2012-11-29 11:38 (UTC)
XE Market Analysis
Optimism over U.S. fiscal cliff negotiations left the dollar and yen on the softer side. In Europe, short term speculative flows influenced, along with month-end activity. EUR headed towards 1.3000, backed up by EUR-GBP month end demand, which limited the Cable upside to 1.6030. USD-JPY is no longer looking like a one-way bet as weaker technicals and exporter hedging offset real money bids close to 82.00. European data was supportive overall, with Swiss Q3 GDP beating expectations by a wide margin, eurozone economic confidence was stronger than expected and German jobless wasn't as bad as feared. In the U.K., the CBI distributive trades balance improved unexpectedly, but lending data painted a picture of weak consumer lending. The BoE Financial Stability Report concluded that the outlook had improved slightly and also warned over bank capital buffers. A heavy data slate is noted out of North America today. The highlights from the U.S. include Q3 GDP, jobless claims and new homes sales. In Canada, Q3 current account is due, along with industrial product prices.
[EUR, USD]EUR-USD rallied amid an improvement in risk appetite, leaving it a short distance from 1.3000. Optimism over U.S. fiscal cliff negotiations was supportive, along with a less than expected rise in German jobless. Meanwhile, there was vague talk out of Asia after the close, which suggested that PBoC could widen its FX band. Asian FX reserve rebalancing has featured on the way up after sovereigns were forced into the local market overnight, which reinforces expectations that magnet stops are likely to be a temptation for specs today from 1.3000-20. However, heavy order congestion is noted up to 1.3050 and month end activity is likely to encourage dollar dip buying. Note, buying interest from 1.2930-40.
[USD, JPY]USD-JPY drifted back towards 82.10 after it ran into offers from 82.20 in early Europe. The JPY crosses are firmer on the improvement in risk appetite, but USD-JPY activity has dropped off amid a weaker technical backdrop and option expiry congestion. It only got limited upside on more LDP Abe rhetoric overnight and dovish remarks from BoJ's Shirai, and is skewed to strikes at 82.00 to 81.50 today. Option traders are already focused on next Tuesday's 81.00 maturities in USD 4 bln that could leave downside risk, though real money demand is reportedly prevalent from 81.70 to 81.50, where buying featured on Wednesday.

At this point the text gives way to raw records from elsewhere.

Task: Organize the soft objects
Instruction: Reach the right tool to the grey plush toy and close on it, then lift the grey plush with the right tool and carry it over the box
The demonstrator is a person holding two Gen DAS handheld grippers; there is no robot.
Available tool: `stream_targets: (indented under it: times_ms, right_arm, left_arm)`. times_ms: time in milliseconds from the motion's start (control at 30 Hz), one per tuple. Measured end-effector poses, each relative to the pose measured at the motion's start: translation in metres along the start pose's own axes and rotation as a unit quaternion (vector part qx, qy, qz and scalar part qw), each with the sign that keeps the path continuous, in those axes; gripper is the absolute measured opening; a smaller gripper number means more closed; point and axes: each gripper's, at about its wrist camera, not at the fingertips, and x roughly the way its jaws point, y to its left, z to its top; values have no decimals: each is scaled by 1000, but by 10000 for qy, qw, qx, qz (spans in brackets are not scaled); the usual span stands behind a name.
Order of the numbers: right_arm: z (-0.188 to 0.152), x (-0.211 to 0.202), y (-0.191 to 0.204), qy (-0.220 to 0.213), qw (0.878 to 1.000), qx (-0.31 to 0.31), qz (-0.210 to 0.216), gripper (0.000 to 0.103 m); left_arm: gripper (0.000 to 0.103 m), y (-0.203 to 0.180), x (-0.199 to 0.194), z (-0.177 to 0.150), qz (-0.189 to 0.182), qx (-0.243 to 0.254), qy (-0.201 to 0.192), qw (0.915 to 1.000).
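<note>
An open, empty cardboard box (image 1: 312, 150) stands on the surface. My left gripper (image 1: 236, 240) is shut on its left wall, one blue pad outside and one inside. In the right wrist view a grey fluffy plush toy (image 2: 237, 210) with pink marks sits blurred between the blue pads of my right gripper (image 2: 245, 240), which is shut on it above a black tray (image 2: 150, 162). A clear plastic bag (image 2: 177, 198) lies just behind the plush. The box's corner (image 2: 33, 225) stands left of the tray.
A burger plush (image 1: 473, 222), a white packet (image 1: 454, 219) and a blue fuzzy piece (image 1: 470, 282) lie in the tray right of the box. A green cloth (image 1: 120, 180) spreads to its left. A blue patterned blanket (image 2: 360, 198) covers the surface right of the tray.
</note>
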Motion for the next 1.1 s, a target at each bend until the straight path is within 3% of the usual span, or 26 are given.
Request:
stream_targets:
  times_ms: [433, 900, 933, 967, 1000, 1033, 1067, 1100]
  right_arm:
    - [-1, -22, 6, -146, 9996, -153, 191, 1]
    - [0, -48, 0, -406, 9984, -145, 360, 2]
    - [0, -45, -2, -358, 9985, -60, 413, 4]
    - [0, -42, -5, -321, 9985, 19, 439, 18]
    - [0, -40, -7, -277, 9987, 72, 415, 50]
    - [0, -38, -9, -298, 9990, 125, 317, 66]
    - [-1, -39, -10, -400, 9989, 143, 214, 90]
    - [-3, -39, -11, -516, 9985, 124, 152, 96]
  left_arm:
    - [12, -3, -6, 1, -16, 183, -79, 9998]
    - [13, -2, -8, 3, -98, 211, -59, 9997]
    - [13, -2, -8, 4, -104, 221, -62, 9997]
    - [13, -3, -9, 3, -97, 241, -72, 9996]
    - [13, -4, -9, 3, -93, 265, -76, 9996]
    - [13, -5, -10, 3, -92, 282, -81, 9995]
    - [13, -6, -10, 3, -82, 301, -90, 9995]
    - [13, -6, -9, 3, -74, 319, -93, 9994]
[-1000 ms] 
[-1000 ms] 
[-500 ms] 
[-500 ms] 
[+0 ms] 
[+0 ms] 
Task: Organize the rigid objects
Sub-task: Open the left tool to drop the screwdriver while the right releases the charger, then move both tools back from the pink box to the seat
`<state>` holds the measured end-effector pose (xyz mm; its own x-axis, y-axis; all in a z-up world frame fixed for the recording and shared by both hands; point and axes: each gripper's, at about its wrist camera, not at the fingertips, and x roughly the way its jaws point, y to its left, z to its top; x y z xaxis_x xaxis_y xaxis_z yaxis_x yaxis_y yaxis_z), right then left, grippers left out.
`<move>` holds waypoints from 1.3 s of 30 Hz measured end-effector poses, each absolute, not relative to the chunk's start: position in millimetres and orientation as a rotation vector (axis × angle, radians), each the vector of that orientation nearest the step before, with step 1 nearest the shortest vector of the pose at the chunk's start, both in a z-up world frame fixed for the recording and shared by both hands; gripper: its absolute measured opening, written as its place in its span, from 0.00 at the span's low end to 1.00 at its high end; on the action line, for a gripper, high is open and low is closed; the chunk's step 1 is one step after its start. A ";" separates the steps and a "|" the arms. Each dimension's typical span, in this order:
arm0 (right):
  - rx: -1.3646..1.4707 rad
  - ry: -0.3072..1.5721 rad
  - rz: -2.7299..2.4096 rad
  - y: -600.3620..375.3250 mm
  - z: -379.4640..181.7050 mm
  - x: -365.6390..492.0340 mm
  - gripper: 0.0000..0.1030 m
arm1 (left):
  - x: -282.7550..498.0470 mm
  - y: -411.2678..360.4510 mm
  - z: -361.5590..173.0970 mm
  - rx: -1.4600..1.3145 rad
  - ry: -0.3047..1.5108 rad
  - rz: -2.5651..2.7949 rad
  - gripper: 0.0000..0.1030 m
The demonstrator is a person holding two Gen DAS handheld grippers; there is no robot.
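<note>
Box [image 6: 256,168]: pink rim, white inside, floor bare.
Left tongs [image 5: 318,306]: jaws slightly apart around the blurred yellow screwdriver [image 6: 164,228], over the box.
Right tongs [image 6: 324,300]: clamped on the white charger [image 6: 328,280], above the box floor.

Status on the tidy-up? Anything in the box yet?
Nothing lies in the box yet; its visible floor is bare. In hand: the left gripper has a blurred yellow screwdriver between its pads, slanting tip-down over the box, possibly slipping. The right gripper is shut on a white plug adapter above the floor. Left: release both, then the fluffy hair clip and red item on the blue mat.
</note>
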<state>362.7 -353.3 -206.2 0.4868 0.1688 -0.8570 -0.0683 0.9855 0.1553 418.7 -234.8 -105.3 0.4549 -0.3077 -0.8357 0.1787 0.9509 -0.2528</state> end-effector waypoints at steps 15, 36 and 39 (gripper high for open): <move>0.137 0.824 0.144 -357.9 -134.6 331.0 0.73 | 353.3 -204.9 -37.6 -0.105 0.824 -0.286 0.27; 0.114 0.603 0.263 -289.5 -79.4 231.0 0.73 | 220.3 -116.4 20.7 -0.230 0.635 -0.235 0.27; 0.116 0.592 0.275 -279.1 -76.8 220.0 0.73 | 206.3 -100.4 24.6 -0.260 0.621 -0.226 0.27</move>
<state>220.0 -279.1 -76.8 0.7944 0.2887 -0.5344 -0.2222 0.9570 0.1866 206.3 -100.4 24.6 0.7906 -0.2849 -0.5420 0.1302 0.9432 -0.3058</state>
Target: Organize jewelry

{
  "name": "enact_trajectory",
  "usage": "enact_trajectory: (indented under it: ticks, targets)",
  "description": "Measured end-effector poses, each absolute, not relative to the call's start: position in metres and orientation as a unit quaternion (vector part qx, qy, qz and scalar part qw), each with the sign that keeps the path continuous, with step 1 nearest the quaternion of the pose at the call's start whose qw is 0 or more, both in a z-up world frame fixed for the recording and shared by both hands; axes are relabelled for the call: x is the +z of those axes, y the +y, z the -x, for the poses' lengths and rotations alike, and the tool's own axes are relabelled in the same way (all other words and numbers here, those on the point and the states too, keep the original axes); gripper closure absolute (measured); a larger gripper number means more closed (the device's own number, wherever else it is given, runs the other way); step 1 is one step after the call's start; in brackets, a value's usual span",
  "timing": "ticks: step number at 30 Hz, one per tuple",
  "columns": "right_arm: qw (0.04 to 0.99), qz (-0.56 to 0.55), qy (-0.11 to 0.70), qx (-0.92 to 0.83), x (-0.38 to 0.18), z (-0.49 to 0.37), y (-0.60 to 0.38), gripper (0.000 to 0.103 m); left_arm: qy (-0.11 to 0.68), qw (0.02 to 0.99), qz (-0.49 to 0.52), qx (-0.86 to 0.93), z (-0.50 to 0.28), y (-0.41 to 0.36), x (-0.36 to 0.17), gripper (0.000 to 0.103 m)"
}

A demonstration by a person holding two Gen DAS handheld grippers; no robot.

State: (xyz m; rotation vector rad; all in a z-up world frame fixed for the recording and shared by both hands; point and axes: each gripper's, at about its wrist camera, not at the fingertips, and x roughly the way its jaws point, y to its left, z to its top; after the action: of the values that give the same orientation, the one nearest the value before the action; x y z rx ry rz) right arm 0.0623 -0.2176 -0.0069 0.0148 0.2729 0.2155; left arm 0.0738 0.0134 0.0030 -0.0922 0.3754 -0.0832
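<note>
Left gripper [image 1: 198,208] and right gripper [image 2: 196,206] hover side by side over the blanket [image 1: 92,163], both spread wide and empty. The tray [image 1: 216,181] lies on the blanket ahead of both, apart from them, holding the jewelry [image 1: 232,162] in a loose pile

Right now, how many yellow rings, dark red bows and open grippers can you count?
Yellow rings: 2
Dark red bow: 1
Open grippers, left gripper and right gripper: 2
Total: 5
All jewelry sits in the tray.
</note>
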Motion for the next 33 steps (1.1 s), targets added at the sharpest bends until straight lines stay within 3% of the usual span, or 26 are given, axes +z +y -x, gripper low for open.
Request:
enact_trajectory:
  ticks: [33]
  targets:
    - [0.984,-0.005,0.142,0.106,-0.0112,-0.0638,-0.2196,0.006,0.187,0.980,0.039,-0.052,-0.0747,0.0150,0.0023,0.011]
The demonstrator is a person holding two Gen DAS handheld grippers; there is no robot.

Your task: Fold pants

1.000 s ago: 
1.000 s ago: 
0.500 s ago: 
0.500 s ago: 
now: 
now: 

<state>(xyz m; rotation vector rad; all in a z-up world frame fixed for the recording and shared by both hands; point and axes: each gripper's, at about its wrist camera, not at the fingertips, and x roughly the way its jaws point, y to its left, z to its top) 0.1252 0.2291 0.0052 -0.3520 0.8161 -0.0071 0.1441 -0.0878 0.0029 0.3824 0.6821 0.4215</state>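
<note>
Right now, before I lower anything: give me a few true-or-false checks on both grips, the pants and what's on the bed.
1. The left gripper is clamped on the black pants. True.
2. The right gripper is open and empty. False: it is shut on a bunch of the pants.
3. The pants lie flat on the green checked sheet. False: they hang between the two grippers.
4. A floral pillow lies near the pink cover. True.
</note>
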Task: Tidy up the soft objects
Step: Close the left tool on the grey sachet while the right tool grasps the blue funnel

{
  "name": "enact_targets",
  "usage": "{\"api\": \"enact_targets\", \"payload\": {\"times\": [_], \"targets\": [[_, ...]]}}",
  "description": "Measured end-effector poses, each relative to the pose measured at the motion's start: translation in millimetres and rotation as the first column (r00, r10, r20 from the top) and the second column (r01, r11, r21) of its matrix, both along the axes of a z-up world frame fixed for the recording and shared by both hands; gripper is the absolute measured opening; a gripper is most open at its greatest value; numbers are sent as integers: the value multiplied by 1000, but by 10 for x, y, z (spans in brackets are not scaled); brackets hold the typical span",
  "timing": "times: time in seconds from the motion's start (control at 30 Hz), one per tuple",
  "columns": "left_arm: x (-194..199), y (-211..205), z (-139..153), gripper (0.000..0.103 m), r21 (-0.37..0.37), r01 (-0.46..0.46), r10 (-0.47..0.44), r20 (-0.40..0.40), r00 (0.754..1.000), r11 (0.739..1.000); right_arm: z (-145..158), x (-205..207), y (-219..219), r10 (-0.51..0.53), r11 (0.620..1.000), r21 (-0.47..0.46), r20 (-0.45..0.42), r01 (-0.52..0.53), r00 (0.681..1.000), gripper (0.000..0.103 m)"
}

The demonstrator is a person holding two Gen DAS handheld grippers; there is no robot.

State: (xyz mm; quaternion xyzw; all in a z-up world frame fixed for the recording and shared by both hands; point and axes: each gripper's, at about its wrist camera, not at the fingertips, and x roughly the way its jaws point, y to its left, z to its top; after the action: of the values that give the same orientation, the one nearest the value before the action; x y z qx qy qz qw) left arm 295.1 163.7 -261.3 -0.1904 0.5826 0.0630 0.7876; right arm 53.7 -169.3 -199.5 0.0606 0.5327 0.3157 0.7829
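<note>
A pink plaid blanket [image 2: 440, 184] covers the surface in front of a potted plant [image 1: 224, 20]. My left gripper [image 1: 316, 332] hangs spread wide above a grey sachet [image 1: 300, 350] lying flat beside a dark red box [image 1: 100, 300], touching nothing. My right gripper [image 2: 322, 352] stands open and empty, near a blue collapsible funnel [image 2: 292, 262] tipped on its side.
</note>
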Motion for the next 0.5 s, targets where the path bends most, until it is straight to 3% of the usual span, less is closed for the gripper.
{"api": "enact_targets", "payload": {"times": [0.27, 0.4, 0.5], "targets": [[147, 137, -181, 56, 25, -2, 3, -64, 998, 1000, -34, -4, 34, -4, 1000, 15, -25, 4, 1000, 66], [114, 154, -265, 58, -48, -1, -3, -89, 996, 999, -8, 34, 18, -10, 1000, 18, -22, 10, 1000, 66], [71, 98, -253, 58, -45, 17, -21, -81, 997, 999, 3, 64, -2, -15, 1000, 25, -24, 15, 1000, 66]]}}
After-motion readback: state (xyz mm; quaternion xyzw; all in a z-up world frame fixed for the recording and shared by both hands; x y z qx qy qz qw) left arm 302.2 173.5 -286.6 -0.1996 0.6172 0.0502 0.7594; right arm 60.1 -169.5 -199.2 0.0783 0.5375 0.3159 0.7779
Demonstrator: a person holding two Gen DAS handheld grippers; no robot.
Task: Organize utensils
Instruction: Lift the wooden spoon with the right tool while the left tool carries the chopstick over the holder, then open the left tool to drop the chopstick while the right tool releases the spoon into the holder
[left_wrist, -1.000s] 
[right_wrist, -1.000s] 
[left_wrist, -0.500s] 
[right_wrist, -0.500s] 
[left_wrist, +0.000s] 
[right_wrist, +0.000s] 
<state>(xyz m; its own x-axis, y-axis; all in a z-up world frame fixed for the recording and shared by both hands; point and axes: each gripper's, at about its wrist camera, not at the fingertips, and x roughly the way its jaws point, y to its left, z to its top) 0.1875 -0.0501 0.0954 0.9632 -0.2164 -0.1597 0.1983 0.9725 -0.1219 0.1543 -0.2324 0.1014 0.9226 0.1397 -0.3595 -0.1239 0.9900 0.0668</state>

[GBP, USD]Cable was boosted to the 1.6030 area on better risk appetite, but further gains have been restrained by a decent bid in EUR-GBP. The cross moved over 0.8100 amid month end related demand. There is talk that up to EUR 3 bln may be bought in the next 24 hours and this has added to EUR supportive flows and also held GBP back. The U.K. macro picture is also broadly negative, with BoE lending data painting a weak overview of consumer lending. However, foreign investors continue to show appetite for gilts in October, with the fourth consecutive month of purchases (GBP 4.3 bln), though demand is down from last year. The underlying tone for GBP should be on higher levels if risk appetite holds up, but for Cable resistance from 1.6065 to 1.6100 barriers may cap, along with EUR-GBP demand.
[USD, CHF]USD-CHF is still being influenced by external factors and headed back to 0.9275 after a pick up in global equity markets fueled a pullback in short term dollar long positions. EUR-CHF is still trading a tight range just under 1.2040, though a return of local name bids reappeared after it drifted to 1.2030 yesterday, which were its weakest levels since early September. The swissy saw a muted reaction to the better Swiss GDP outturn, but the economic outlook is still a challenge given the eurozone difficulties. On an intra-day basis, we anticipate a USD-CHF test of good support into 0.9250-55, but overall range bound action is likely to continue, with offers capping towards 0.9330 and into 0.9350.
[USD, CAD]USD-CAD remained heavier due to a pick up in risk appetite yesterday after positive headlines on U.S. fiscal cliff negotiations. USD-CAD traded into 0.9910 during the European morning as intra-day accounts sold into 0.9930 after good offers capped from 0.9960 yesterday. CAD$ should continue to trade off stock market developments in the very near-term, though Friday's Canada GDP release and next week's BoC will deter heavier CAD$ long position building. Bids are noted at 0.9900 and down to 0.9880, though could be threatened on positive domestic data today and an extended stock market rally.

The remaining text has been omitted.